Final answer:
The enthalpy for the decomposition of 2 moles of NO2 into N2 and O2 is -66.4 kJ, with the closest answer choice being B) -67.6 kJ, likely due to rounding differences.
Step-by-step explanation:
The enthalpy for the decomposition of nitrogen dioxide (NO2) into molecular nitrogen (N2) and oxygen (O2) can be derived using standard enthalpies of formation. For NO2(g), the standard enthalpy of formation is +33.2 kJ/mol, which means that the formation of 1 mol of NO2(g) from N2 and O2 releases 33.2 kJ of energy. The decomposition reaction we are interested in is the reverse of the formation reaction, and we are dealing with 2 moles of NO2(g).

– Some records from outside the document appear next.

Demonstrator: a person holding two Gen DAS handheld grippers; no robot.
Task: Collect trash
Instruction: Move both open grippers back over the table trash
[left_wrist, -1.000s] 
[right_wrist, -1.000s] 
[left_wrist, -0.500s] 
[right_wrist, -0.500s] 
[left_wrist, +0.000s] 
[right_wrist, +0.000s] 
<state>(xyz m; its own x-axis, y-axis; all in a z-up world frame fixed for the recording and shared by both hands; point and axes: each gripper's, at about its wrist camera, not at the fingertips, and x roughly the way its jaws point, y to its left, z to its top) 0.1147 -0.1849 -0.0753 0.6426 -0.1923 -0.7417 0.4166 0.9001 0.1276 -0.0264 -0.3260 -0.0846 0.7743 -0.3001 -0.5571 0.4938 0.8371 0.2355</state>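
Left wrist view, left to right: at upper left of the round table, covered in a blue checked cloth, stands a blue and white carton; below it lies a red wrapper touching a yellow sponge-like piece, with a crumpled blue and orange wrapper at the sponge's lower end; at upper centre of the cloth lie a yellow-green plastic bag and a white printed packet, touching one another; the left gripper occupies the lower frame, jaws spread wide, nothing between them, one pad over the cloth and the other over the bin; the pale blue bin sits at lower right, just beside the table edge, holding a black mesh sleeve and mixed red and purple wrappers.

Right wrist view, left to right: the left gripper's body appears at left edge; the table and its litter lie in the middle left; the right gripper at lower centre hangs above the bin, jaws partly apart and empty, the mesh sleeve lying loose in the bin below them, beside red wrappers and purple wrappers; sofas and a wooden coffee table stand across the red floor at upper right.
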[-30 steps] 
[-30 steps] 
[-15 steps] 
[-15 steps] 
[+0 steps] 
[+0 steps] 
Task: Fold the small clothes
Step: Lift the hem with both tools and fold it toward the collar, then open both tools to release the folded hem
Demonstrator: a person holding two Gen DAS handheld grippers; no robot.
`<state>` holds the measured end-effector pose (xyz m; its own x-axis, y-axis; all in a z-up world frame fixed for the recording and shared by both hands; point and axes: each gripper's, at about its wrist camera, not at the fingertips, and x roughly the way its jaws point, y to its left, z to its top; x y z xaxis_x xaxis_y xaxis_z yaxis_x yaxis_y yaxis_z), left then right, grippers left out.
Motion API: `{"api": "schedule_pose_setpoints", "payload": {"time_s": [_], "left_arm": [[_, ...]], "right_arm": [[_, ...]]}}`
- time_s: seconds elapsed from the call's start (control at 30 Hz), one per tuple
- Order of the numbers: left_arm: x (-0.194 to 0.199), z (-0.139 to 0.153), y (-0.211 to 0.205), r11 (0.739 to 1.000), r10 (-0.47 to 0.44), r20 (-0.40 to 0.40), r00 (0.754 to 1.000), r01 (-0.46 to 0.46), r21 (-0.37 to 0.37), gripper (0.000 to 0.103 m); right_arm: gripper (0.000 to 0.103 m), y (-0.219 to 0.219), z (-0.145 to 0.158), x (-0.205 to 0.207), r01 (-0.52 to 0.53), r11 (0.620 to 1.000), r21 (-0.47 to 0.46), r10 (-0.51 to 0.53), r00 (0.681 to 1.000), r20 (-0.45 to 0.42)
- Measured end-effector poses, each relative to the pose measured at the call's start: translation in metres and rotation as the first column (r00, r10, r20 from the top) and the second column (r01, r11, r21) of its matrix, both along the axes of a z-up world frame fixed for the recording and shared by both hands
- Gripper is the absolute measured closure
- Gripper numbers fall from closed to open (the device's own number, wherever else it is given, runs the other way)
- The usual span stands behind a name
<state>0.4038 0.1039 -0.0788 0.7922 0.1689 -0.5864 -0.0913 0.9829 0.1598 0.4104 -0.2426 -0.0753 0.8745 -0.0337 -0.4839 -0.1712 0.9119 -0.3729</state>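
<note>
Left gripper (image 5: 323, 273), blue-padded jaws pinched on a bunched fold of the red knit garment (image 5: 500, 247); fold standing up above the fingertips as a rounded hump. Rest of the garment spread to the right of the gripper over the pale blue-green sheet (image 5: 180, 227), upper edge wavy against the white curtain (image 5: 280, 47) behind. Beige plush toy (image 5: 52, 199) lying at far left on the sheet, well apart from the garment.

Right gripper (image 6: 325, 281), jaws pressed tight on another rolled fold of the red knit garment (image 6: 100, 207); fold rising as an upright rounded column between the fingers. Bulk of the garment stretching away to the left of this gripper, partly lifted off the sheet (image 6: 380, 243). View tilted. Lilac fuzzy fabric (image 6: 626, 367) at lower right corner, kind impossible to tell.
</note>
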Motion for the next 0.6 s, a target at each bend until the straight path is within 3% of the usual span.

Overall, the enthalpy change for the reaction 2NO2 (g) → N2 (g) + O2 (g) will be twice the enthalpy of formation but with the opposite sign:
2 x (+33.2 kJ/mol) = +66.4 kJ (for the formation of 2 moles of NO2)
For the decomposition, the enthalpy change will be the negative of this value:
ΔH = -66.4 kJ
Therefore, the enthalpy for the decomposition of 2 moles of NO2 into N2 and O2 is -66.4 kJ. The closest answer choice is B) -67.6 kJ, which likely accounts for rounding differences in the provided choices.